Take truckloads of cream-colored Jerusalem stone, insert gleaming high-tech classrooms, fold in the many strands of pluralistic Judaism and arrange on a thick bed of cash.
That’s the recipe for the American Hebrew Academy, North America’s only coed Jewish boarding high school.
The academy opened here last year with 70 students in grades nine and 10. This year, it has 70 students in grades nine through 11.
But founder Maurice “Chico” Sabbah and his board of directors are dreaming big. Construction continues on a 100-acre campus designed by architect Aaron Green, a Frank Lloyd Wright protege, to serve 800 students. Recruitment efforts will intensify within North America and expand to South America, Sabbah says.
Some skeptics predicted that the academy would attract primarily troubled teens, and indeed, several first-year students were prohibited from returning this year.
But the academy’s director of admissions, Alina Gerlovin Spaulding, says her challenge isn’t keeping out troublemakers but convincing non-Orthodox parents to send their teens to boarding school.
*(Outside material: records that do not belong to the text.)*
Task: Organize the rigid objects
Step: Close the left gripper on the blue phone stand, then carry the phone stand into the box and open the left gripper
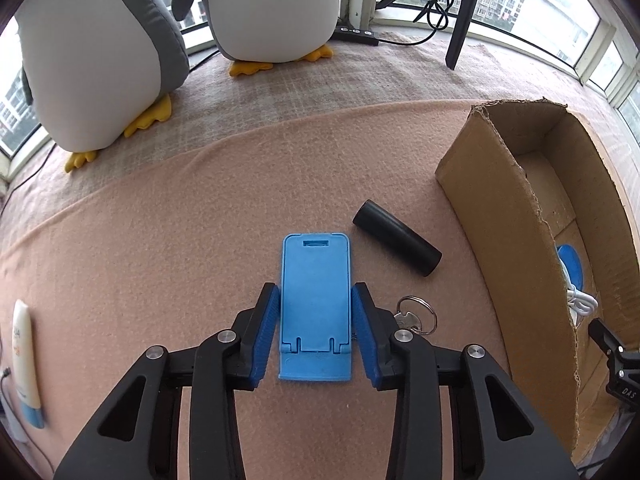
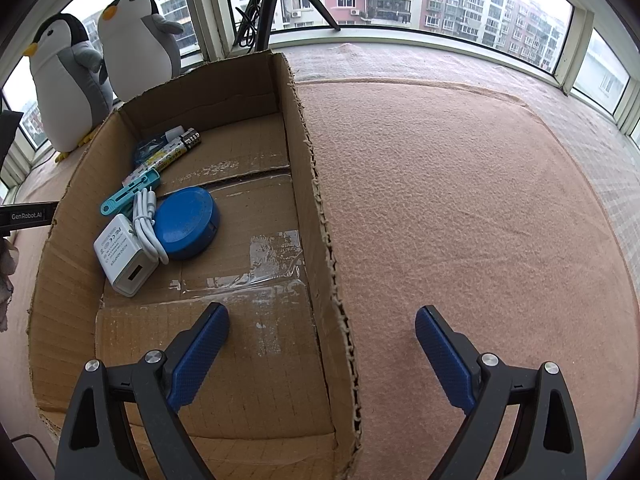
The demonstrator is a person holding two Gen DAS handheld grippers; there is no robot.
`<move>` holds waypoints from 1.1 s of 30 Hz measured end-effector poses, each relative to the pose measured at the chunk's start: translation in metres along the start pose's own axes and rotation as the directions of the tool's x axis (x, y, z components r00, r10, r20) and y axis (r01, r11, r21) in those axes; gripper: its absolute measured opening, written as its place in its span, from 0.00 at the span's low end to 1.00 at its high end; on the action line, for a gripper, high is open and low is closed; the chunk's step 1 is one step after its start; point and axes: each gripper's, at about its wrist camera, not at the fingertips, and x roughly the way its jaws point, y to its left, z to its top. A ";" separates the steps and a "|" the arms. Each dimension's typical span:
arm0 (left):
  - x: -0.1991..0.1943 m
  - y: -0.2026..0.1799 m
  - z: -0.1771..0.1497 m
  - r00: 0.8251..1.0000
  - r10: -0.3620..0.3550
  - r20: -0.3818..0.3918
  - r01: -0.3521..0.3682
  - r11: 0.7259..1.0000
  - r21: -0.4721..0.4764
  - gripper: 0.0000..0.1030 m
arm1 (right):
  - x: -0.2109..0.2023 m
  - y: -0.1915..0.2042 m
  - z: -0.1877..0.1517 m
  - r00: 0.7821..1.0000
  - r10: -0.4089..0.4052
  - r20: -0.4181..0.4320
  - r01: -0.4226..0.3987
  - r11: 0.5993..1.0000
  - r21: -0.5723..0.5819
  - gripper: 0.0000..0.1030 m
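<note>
A blue phone stand (image 1: 316, 304) lies flat on the peach cloth. My left gripper (image 1: 316, 292) points down over it, and the stand shows between its blue pads (image 1: 266, 328), which line up with the long edges. I see no clear press, and the jaws stand partly open. A black cylinder (image 1: 396, 242) and a key on a ring (image 1: 414, 316) lie just right of it. My right gripper (image 2: 322, 320) is wide open and empty, straddling the right wall of the cardboard box (image 2: 312, 184).
Inside the box lie a white charger (image 2: 124, 256), a white cable (image 2: 146, 224), a blue round case (image 2: 186, 228), a teal clip (image 2: 128, 196) and pens. Two plush penguins (image 1: 92, 60) and a tripod (image 1: 460, 20) stand by the window. A white tube (image 1: 24, 360) lies far left.
</note>
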 end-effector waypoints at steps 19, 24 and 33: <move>-0.023 0.012 -0.015 0.998 -0.007 0.056 0.009 0.999 -0.041 0.33 | 0.000 0.000 0.000 1.000 0.000 0.000 0.000 1.000 -0.001 0.89; -0.047 0.003 -0.017 0.994 -0.032 0.100 0.034 0.999 -0.019 0.33 | 0.000 -0.001 0.000 1.000 -0.002 0.000 0.002 1.000 -0.002 0.89; -0.076 -0.055 -0.006 0.977 -0.137 0.161 0.123 0.988 0.090 0.33 | -0.001 -0.002 -0.001 1.000 -0.007 0.001 0.007 1.000 -0.005 0.89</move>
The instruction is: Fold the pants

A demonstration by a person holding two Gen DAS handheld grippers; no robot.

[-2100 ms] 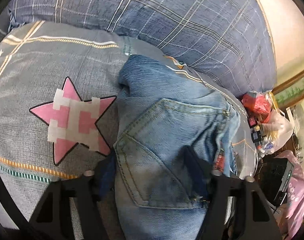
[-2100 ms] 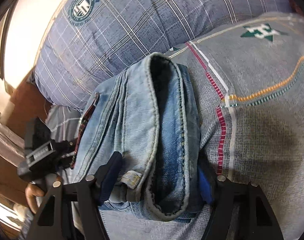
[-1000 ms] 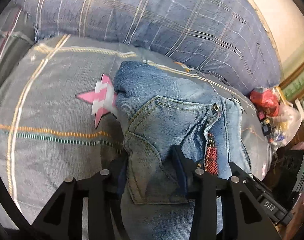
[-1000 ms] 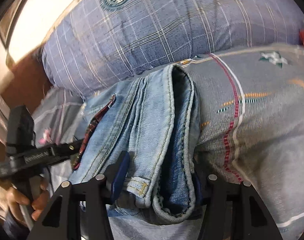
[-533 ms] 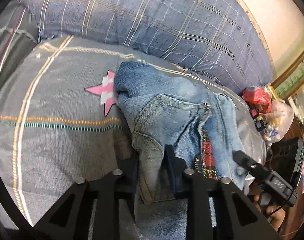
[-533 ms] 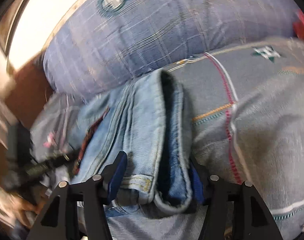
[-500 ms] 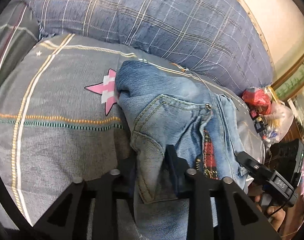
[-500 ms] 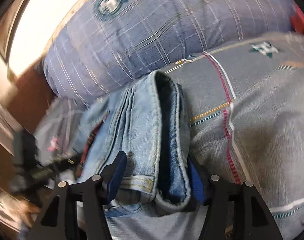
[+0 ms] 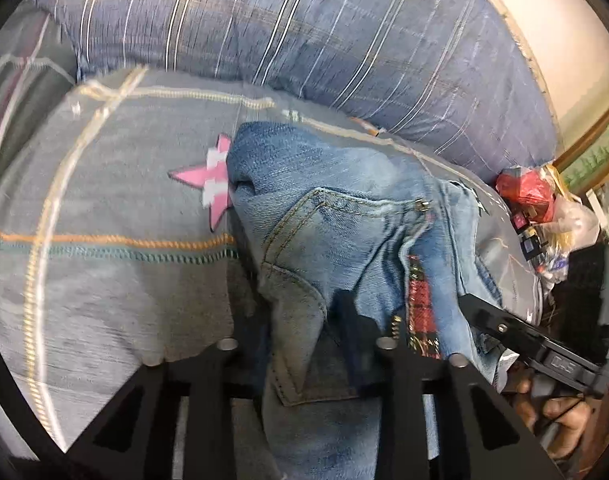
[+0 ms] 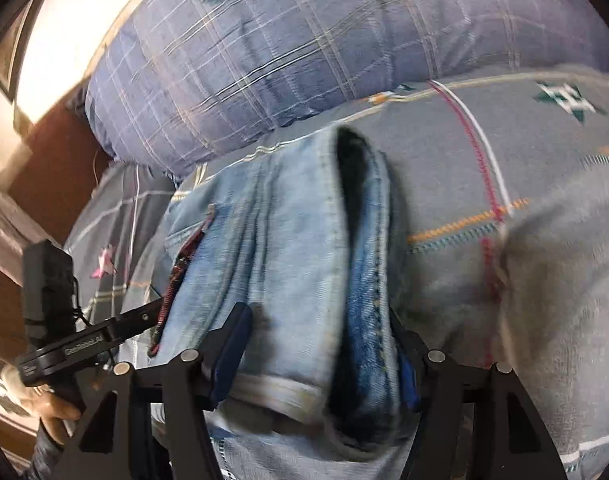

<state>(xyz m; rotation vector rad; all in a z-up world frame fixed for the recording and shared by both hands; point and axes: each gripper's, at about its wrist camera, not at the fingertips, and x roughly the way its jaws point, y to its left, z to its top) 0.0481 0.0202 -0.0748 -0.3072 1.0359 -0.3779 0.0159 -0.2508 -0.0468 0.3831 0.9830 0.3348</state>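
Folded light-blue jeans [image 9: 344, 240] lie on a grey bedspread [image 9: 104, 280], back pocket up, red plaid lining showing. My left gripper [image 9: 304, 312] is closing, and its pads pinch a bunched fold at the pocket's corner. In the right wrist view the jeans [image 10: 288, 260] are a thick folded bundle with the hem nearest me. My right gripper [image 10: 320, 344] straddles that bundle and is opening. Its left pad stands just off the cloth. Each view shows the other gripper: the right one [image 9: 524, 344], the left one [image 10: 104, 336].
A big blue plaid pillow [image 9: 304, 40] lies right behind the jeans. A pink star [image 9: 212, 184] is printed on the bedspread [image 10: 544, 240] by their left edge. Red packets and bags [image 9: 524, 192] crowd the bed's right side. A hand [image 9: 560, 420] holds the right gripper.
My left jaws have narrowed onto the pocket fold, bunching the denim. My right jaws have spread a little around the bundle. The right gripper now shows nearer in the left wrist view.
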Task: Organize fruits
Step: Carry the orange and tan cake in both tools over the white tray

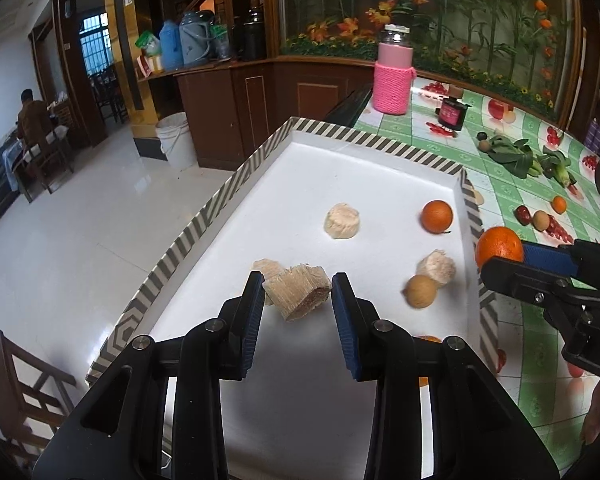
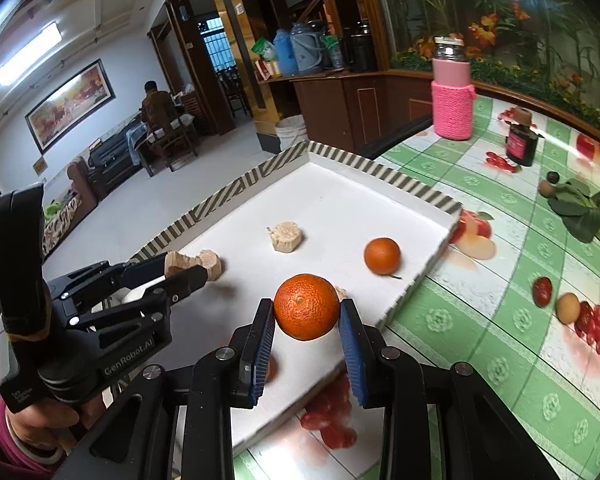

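Tablecloth (image 2: 500, 360) in green checks with printed fruit lies under a white tray (image 1: 340, 168) with a striped rim. Left gripper (image 1: 298, 292) is clamped on a pale fibrous chunk (image 1: 296, 292) held above the tray floor. Right gripper (image 2: 306, 320) squeezes 1 orange (image 2: 307, 306) between its blue pads, over the tray's near edge. Inside the tray sit a smaller orange (image 1: 437, 216), 2 pale pieces (image 1: 341, 221) and a tan round fruit (image 1: 421, 291).
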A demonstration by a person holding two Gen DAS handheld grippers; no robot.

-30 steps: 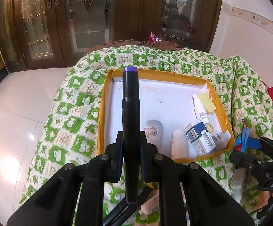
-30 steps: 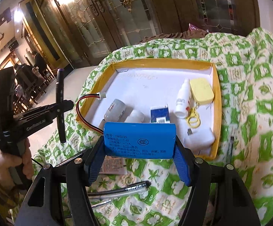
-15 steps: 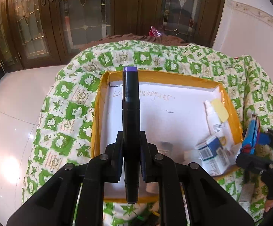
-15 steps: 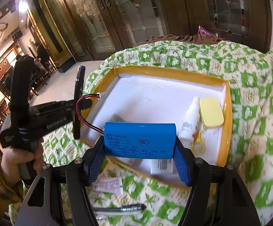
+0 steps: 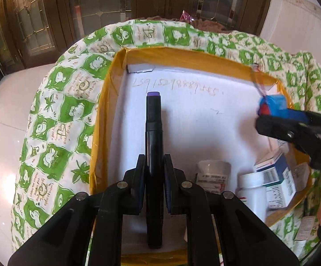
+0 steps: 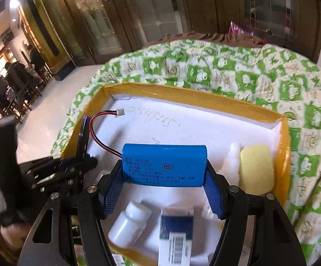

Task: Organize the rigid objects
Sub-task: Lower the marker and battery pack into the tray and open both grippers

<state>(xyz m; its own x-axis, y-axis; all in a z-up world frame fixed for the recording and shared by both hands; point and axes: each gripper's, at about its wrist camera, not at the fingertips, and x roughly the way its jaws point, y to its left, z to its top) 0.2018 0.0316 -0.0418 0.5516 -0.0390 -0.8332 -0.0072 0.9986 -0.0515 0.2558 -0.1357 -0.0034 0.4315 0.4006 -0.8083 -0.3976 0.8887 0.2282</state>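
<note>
My left gripper (image 5: 153, 173) is shut on a black marker with a purple cap (image 5: 153, 133), held upright over the left half of a white foam box with yellow taped rim (image 5: 182, 56). My right gripper (image 6: 163, 188) is shut on a blue battery pack (image 6: 163, 166) with a red and black lead, held above the box (image 6: 204, 97) interior. The battery pack also shows at the right in the left wrist view (image 5: 275, 106). The left gripper with the marker shows at the left in the right wrist view (image 6: 80, 155).
In the box lie white bottles (image 6: 129, 223), a blue and white carton (image 6: 176, 235), a dropper bottle (image 6: 231, 161) and a yellow pad (image 6: 256, 168). The box sits on a green and white patterned cloth (image 5: 56, 119). Wooden glass doors stand behind.
Both grippers have moved forward and lower, from in front of the box to over its inside. Both still hold their objects.
</note>
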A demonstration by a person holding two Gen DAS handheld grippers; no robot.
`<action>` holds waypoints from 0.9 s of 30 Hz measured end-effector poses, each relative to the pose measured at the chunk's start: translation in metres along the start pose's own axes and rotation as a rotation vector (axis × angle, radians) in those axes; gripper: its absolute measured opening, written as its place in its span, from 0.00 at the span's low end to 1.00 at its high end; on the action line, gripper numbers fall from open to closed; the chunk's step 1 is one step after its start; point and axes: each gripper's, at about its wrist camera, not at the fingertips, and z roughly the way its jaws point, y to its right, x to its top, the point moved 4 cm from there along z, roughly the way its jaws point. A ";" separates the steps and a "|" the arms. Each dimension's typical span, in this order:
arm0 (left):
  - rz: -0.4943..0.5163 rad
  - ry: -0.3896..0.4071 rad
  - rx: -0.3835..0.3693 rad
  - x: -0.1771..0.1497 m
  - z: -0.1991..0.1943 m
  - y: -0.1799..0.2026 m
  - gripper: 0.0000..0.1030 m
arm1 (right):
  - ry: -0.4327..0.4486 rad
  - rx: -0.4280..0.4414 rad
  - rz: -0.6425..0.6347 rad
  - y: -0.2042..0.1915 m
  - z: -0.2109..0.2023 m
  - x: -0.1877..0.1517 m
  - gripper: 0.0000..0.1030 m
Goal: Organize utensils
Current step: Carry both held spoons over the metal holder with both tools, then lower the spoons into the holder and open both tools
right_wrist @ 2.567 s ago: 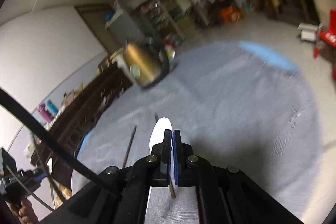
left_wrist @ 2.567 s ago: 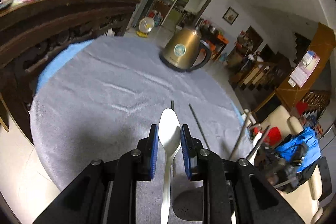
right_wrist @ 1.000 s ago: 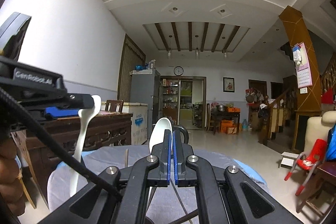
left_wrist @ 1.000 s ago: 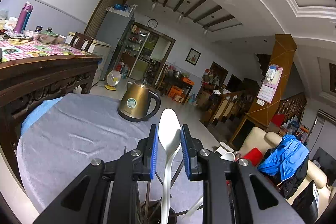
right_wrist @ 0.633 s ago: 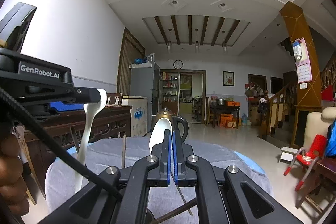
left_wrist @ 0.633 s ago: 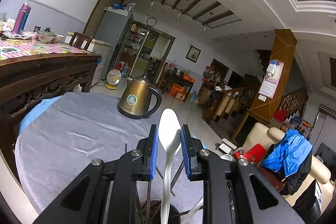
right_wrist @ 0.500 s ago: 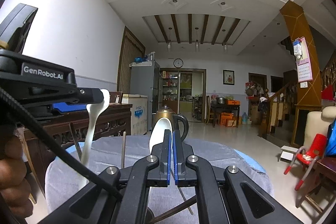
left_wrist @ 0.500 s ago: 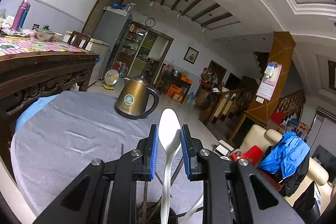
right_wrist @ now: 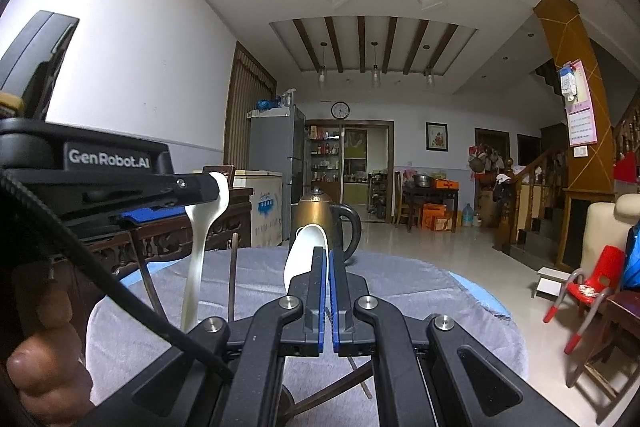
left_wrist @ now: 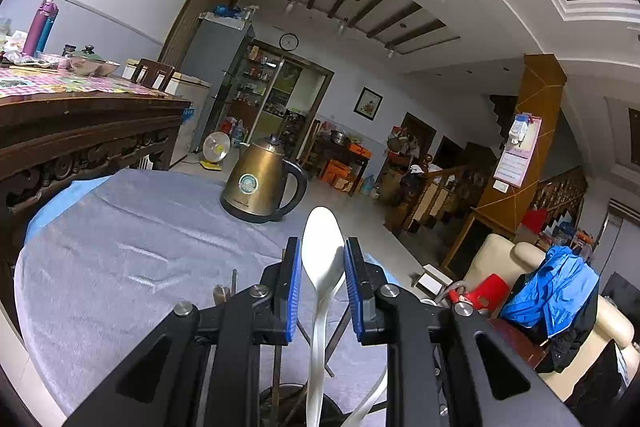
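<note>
My left gripper (left_wrist: pixel 320 259) is shut on a white spoon (left_wrist: pixel 322 259), bowl up, handle hanging down toward a dark round holder (left_wrist: pixel 288 403) at the bottom edge. Dark chopsticks (left_wrist: pixel 234 283) stick up from that holder. My right gripper (right_wrist: pixel 329 267) is shut on a second white spoon (right_wrist: pixel 302 251), bowl up. In the right wrist view the left gripper (right_wrist: pixel 200 195) sits at the left, holding its spoon (right_wrist: pixel 200 243) upright over the holder, with chopsticks (right_wrist: pixel 232 275) beside it.
A brass kettle (left_wrist: pixel 260 183) stands on the grey cloth-covered round table (left_wrist: pixel 120 247), far side. A carved dark wooden table (left_wrist: pixel 80 131) is to the left. A beige sofa with a blue jacket (left_wrist: pixel 556 295) and a red chair (right_wrist: pixel 588 291) are right.
Both grippers rose from the tabletop with their spoons and tilted level. In the last half second the left gripper drifted slightly, its spoon's handle now lower over the holder.
</note>
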 end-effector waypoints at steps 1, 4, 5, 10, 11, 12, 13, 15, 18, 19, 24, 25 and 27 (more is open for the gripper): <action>0.001 -0.001 0.001 0.000 0.001 0.000 0.21 | -0.005 0.003 -0.001 0.000 0.001 0.000 0.02; 0.000 -0.008 0.001 -0.002 0.003 -0.001 0.21 | -0.020 0.010 0.001 -0.001 0.005 -0.003 0.02; 0.002 -0.010 0.002 -0.003 0.004 -0.001 0.21 | -0.030 0.013 0.003 -0.001 0.005 -0.006 0.02; 0.002 -0.021 0.006 -0.006 0.008 -0.001 0.21 | -0.049 0.019 0.005 0.001 0.008 -0.011 0.02; 0.001 -0.024 0.008 -0.008 0.008 -0.002 0.21 | -0.049 0.020 0.006 0.001 0.008 -0.011 0.02; -0.003 -0.031 0.006 -0.009 0.009 -0.003 0.21 | -0.050 0.021 0.007 0.002 0.009 -0.011 0.02; -0.006 -0.037 0.004 -0.011 0.010 -0.004 0.21 | -0.051 0.023 0.007 0.001 0.008 -0.010 0.02; -0.011 -0.047 0.012 -0.013 0.012 -0.007 0.21 | -0.056 0.029 0.006 0.000 0.008 -0.012 0.02; -0.022 -0.056 0.014 -0.016 0.013 -0.010 0.21 | -0.067 0.040 -0.002 -0.004 0.011 -0.014 0.02; -0.021 -0.059 0.016 -0.017 0.013 -0.011 0.21 | -0.069 0.043 -0.003 -0.003 0.012 -0.013 0.02; -0.009 -0.064 0.011 -0.016 0.009 -0.007 0.21 | -0.083 0.065 -0.017 -0.007 0.013 -0.016 0.02; -0.005 -0.066 0.011 -0.016 0.009 -0.007 0.21 | -0.086 0.069 -0.021 -0.008 0.013 -0.017 0.02; 0.003 -0.063 0.012 -0.014 0.007 -0.006 0.21 | -0.092 0.074 -0.024 -0.009 0.014 -0.019 0.02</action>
“I was just on the phone with a mom who said, ‘If you can say anything that will convince me to part with my 14- year-old, say it now,’ ” Spaulding remarks.
Academy students may be Jewish by matrilineal or patrilineal descent or by conversion. Students take four secular classes, one Hebrew class and two Jewish studies classes each trimester. Each student receives a laptop computer that connects with a wireless network anywhere on campus.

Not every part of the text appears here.